There is an advantage to creating auto-scaling groups with smaller VMs. The blue line in the preceding graph represents the demand or traffic for a given application. The blocks each represent one virtual machine. The VMs in the auto-scaling group deployment on the left contain more memory, computing power, and a higher hourly cost; the VMs in the right deployment have less memory, computing power, and hourly cost.

In the preceding graph, we have demonstrated the advantage of using smaller compute nodes in an ASG fleet. Any spaces within a block that appear above the blue line are wasted resources that are paid for. This means that the performance of the system is not ideally tuned to the application's demand, leading to idle resources. By minimizing the VM specs, significant cost savings can be achieved.
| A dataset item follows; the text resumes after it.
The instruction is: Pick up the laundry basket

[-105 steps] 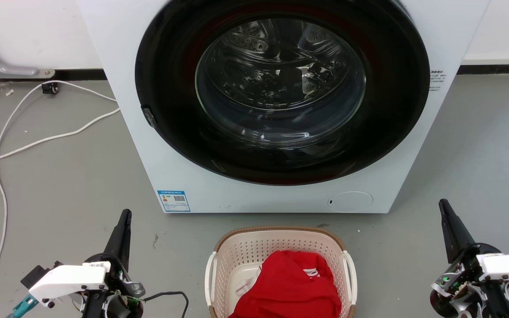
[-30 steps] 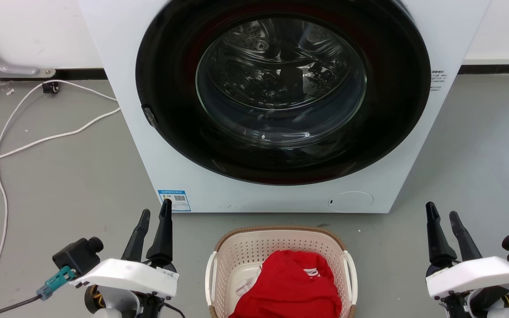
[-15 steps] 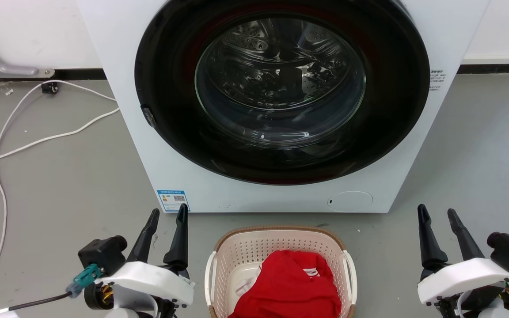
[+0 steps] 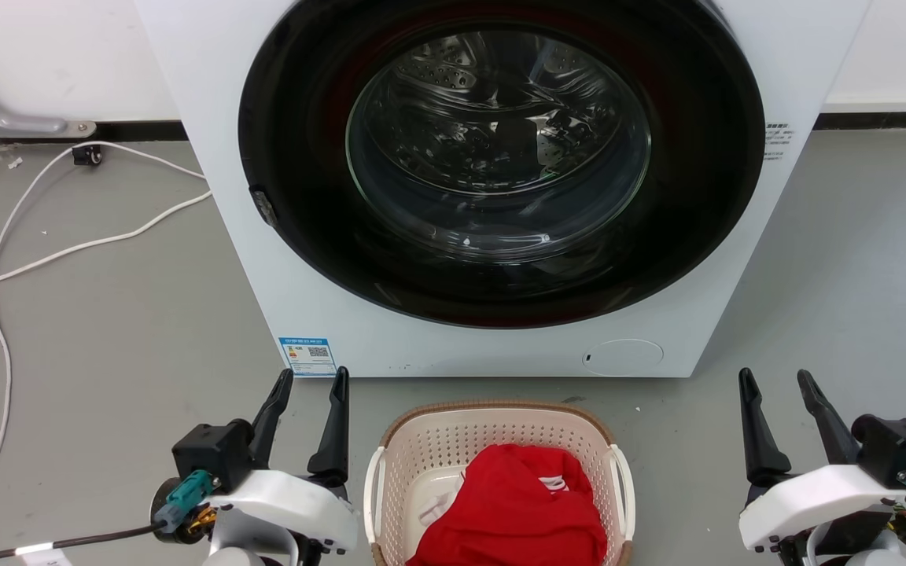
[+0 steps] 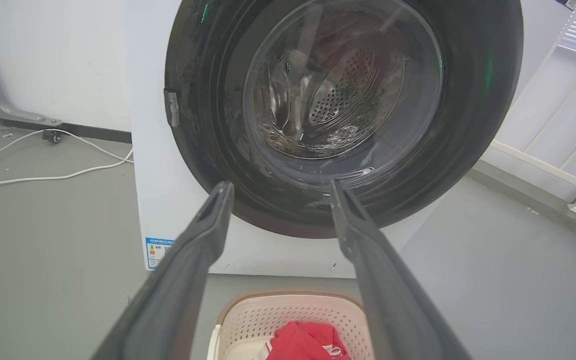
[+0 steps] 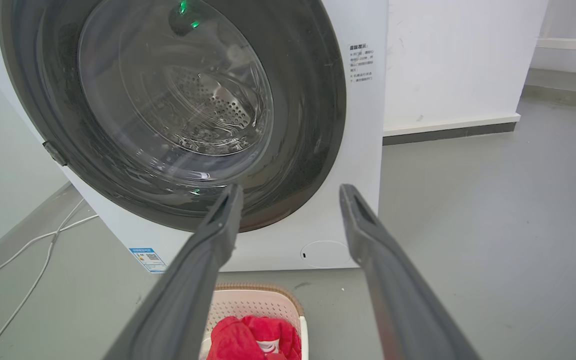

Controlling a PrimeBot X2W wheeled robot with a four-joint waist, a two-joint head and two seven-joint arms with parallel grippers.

Furthermore, by reducing the size of the VMs, the application stack becomes more distributed in nature. The failure of one VM or container will not jeopardize the entire health of the stack since there are more VMs in the group to fail over to.

Utilizing load balancers services with auto scaling groups; dynamic routing; stateless architectures utilizing highly available and performant DB services, dispersed among multiple zones (or groups of data centers); represents a mature, cloud-native architecture.